About this task
Set the listing down once more, exactly as given.

☆ ☆ ☆ ☆ ☆ ☆ ☆

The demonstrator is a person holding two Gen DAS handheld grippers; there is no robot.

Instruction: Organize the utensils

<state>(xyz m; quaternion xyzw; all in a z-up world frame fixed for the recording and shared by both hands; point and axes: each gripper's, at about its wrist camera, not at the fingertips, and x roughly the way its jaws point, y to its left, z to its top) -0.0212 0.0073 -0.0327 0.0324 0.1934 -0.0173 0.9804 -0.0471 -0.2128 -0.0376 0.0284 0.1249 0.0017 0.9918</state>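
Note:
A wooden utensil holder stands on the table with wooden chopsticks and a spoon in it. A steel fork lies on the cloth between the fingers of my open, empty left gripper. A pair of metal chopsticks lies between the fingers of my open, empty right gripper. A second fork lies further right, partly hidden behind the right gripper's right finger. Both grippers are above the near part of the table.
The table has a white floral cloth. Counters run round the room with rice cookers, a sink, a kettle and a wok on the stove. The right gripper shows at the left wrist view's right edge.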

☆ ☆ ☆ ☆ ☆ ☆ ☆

Task response
The demonstrator is a person holding two Gen DAS handheld grippers; there is no robot.

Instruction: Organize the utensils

<state>(xyz m; quaternion xyzw; all in a z-up world frame fixed for the recording and shared by both hands; point and axes: each gripper's, at about its wrist camera, not at the fingertips, and x roughly the way its jaws point, y to its left, z to its top) -0.0212 0.0073 -0.0327 0.0324 0.1934 -0.0173 0.9804 -0.0471 -0.2128 -0.0376 0.0284 0.1249 0.0017 0.9918</state>
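Note:
A wooden utensil holder stands on the table with wooden chopsticks and a spoon in it. A steel fork lies on the cloth between the fingers of my open, empty left gripper. A pair of metal chopsticks lies between the fingers of my open, empty right gripper. A second fork lies further right, partly hidden behind the right gripper's right finger. Both grippers are above the near part of the table.
The table has a white floral cloth. Counters run round the room with rice cookers, a sink, a kettle and a wok on the stove. The right gripper shows at the left wrist view's right edge.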

The output for this exercise is complete.